A todos os pais portugueses que sintam não ter o apoio suficiente dos professores, António Valente aconselha a “dirigirem-se ao presidente da escola dos seus filhos e à associação de pais dando conta da situação”. Para que os alunos portugueses tenham o “melhor apoio”.
Tal como Carla Martins, também outra mãe portuguesa, licenciada, confessa a dificuldade em ajudar o seu filho mais novo, de oito anos, com os deveres em alemão. “Eu própria não tenho competências ao nível deste idioma pelo que a cada ficha vou à procura das palavras nos dicionários cá de casa, vou ao google tradutor e tento ajudar o meu filho”, explica Andreia frisando estar a ter “todo o apoio da professora”.
No seu caso, até pode ter conversas privadas com estes educadores, o que permite “um melhor auxílio” aos seus filhos.
Andreia está em casa, em teletrabalho e segundo conta, neste modelo de escola em casa, a ajuda constante com as matérias do filho mais novo, o primogénito tem 12 anos, faz com que o seu dia de trabalho “seja mais comprido”. “É o meu e dos outros pais que também estejam em teletrabalho. O período de aulas que normalmente é passado na escola, agora os estudantes passam-no em casa e nós temos de dispor de tempo para eles, além do nosso trabalho”.
O risco das desigualdades
Outro das situações reportadas por estes pais “é a carga elevada de trabalhos escolares que os professores enviam aos alunos”, o que “dificulta ainda mais o auxílio” destes pais aos seus educandos.

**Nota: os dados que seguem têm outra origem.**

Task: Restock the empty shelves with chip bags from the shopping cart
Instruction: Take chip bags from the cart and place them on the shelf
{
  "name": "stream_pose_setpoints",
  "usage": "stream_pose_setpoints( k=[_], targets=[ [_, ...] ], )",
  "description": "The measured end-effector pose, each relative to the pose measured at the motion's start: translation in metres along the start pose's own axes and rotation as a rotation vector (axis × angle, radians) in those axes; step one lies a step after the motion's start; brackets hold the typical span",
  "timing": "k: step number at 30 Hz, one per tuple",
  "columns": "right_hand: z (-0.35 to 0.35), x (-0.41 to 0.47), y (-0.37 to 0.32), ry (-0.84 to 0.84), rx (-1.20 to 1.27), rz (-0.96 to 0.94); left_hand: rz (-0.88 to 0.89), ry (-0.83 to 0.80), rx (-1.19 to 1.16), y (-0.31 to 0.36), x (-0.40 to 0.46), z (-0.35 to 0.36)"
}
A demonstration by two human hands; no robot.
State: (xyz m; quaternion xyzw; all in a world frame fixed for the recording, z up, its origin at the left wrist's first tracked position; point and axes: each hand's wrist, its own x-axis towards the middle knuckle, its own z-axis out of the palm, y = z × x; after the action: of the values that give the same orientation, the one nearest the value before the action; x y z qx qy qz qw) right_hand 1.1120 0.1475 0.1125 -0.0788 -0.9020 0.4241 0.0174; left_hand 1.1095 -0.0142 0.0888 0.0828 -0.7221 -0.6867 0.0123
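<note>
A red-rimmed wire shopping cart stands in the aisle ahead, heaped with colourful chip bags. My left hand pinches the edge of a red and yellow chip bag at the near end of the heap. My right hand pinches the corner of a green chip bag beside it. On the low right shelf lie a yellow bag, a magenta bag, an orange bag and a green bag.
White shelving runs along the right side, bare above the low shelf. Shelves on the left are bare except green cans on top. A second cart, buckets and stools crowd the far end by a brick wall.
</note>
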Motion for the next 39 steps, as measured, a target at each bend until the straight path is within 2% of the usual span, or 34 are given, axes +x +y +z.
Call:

Todos estes pais são da mesma opinião: “O ensino em casa, embora seja a solução possível de momento, vai acentuar as desigualdades de oportunidades entre alunos”, neste caso entre portugueses, que podem ficar “prejudicados por não terem o apoio habitual nas aulas normais”.

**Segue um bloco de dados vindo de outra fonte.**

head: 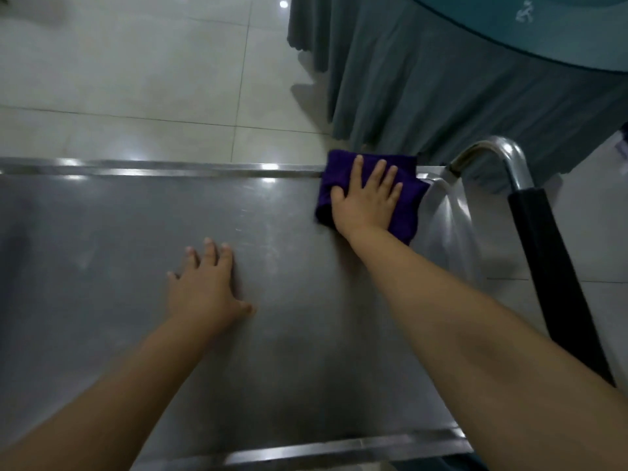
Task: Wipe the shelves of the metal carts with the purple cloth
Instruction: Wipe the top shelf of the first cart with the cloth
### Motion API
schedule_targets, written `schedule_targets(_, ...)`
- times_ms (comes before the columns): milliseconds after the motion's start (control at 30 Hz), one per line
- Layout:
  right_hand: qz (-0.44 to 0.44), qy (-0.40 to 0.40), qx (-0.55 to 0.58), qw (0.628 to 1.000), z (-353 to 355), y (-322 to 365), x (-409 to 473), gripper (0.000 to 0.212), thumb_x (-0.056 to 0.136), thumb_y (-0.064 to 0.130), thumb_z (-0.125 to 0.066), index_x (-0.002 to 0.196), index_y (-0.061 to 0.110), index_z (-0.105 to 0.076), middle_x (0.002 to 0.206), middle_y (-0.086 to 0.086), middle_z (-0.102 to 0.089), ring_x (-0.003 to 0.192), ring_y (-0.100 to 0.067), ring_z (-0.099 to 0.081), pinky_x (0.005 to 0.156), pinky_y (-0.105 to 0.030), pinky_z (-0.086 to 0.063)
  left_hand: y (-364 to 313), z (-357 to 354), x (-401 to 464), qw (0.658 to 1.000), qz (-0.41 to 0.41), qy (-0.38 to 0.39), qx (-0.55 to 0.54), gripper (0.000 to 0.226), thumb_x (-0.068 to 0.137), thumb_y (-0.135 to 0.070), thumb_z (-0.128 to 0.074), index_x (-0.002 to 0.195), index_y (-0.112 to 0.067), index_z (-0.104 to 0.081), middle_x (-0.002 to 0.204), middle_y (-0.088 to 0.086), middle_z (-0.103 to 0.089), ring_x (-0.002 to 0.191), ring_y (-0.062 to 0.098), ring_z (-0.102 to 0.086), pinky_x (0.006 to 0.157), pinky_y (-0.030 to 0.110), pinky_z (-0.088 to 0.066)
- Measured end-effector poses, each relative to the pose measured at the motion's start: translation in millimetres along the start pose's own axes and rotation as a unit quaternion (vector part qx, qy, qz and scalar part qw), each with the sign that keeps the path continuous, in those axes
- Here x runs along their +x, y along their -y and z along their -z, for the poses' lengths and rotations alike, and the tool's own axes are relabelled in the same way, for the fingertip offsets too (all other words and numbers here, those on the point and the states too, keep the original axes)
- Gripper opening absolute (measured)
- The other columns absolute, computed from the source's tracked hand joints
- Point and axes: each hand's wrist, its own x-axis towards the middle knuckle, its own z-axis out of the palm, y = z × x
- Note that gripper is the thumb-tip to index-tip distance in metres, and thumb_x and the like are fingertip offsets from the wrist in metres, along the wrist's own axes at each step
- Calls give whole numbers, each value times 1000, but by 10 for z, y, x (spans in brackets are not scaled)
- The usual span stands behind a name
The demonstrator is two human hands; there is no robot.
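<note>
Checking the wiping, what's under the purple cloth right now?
The purple cloth lies on the cart's top shelf, at its far right corner, pressed flat by the right hand. The metal directly beneath is covered, so its cleanliness is unseen.

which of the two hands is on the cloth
The right hand, pressing flat on the folded purple cloth at the far corner of the steel cart shelf. The left hand rests on bare metal.

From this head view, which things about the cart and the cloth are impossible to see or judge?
- Lower shelves: hidden in the head view under the top shelf.
- Shelf's left end: cut off by the picture edge.
- Middle of the purple cloth: covered by the right hand pressing flat on it.
- Cart handle: its lower part passes behind the right forearm.
- How clean the shelf is: glare and blur hide it.
</note>
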Motion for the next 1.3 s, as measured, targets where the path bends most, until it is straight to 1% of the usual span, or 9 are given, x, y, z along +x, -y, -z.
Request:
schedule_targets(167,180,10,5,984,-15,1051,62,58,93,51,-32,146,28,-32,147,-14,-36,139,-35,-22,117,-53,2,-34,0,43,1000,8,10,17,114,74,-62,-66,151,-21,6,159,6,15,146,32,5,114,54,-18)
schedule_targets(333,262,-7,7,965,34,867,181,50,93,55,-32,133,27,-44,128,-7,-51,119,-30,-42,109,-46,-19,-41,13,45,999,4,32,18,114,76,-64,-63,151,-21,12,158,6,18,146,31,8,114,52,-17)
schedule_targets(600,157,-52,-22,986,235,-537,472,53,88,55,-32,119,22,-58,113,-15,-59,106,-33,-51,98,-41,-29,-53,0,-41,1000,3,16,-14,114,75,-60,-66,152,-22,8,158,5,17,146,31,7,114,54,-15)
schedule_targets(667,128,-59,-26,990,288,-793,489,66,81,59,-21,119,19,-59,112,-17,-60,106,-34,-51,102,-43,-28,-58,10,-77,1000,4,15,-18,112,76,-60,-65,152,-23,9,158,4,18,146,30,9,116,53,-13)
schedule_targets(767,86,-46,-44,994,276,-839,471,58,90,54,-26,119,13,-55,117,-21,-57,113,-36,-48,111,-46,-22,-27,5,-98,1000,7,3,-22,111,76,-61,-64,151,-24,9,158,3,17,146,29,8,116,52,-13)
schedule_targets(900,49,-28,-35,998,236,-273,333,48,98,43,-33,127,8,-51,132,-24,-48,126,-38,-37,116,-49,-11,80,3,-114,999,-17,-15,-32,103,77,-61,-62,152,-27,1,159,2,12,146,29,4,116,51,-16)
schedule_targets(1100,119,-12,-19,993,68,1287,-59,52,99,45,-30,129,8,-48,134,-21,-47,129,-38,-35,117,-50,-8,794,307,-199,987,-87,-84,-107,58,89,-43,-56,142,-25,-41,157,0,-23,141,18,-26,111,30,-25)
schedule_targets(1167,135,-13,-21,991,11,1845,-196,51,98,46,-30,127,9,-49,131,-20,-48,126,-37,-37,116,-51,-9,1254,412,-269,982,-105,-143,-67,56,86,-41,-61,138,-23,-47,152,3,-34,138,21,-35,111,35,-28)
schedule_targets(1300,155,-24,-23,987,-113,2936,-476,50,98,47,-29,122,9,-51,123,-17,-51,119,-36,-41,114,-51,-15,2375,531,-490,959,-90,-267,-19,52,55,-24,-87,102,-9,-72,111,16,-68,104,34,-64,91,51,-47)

O mesmo alerta já foi lançado pela central sindical OGBL na semana passada. “Os pais não são professores” e o que o ministério fez foi delegar-lhes as funções de um educador “para as mãos dos pais”, como sublinha ao Contacto Eduardo Dias, responsável do departamento de imigrantes da OGBL.
Para esta central sindical durante este tempo de aulas em casa a matéria enviada pelos professores deveria ser “exclusivamente baseada em repetições das matérias adquiridas ou o aprofundamento”.

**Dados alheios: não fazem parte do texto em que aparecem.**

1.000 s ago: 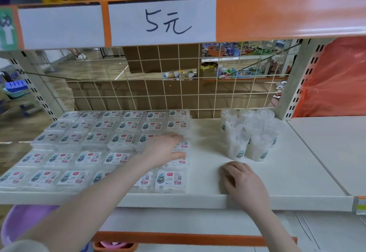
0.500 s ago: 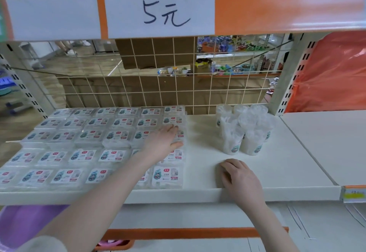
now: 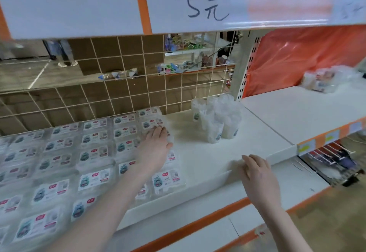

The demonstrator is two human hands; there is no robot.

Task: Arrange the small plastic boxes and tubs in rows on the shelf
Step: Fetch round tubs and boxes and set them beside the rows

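Left hand (image 3: 156,146) flat, pressing boxes (image 3: 93,178) square in rows; right hand (image 3: 257,174) relaxed, bracing on shelf (image 3: 210,164) edge.

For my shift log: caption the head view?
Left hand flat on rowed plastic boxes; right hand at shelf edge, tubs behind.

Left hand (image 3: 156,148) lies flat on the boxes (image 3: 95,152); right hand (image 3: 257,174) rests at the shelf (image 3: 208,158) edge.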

O fraco conhecimento ao nível dos idiomas como francês ou alemão pelos pais, a sobrecarga de trabalhos enviados pelos professores ou a falta de equipamento informático nas casas dos portugueses, são também vincados por esta central sindical. Factores que irão acentuar “as desigualdades de oportunidades entre alunos”, vinca Eduardo Dias.
Alertas ao governo
Por isso, a OGBL exige garantias por parte do Ministério da Educação: “O impacto das medidas atuais sobre as desigualdades sociais já existentes tem de ser minimizado” e tem de ser “dada prioridade às crianças de contextos desfavorecidos que provavelmente serão os grandes prejudicados nesta crise”.
Será sexta-feira que estes pais e todos do Luxemburgo com filhos em idade escolar saberão se os estabelecimentos escolares vão continuar encerrados depois das férias a Páscoa devido ao risco de propagação da doença covid-19 e a escola em casa se prolongará por mais uns tempos. Se assim for a 20 de abril os estudantes voltarão aos deveres escolares em confinamento nas suas casas.
De acordo com o ministro da tutela,Claude Meisch para já está decidido que, em relação aos alunos que estão a frequentar o último ano de ensino secundário, os exames finais abrangerão as matérias tratadas até ao dia 13 de março.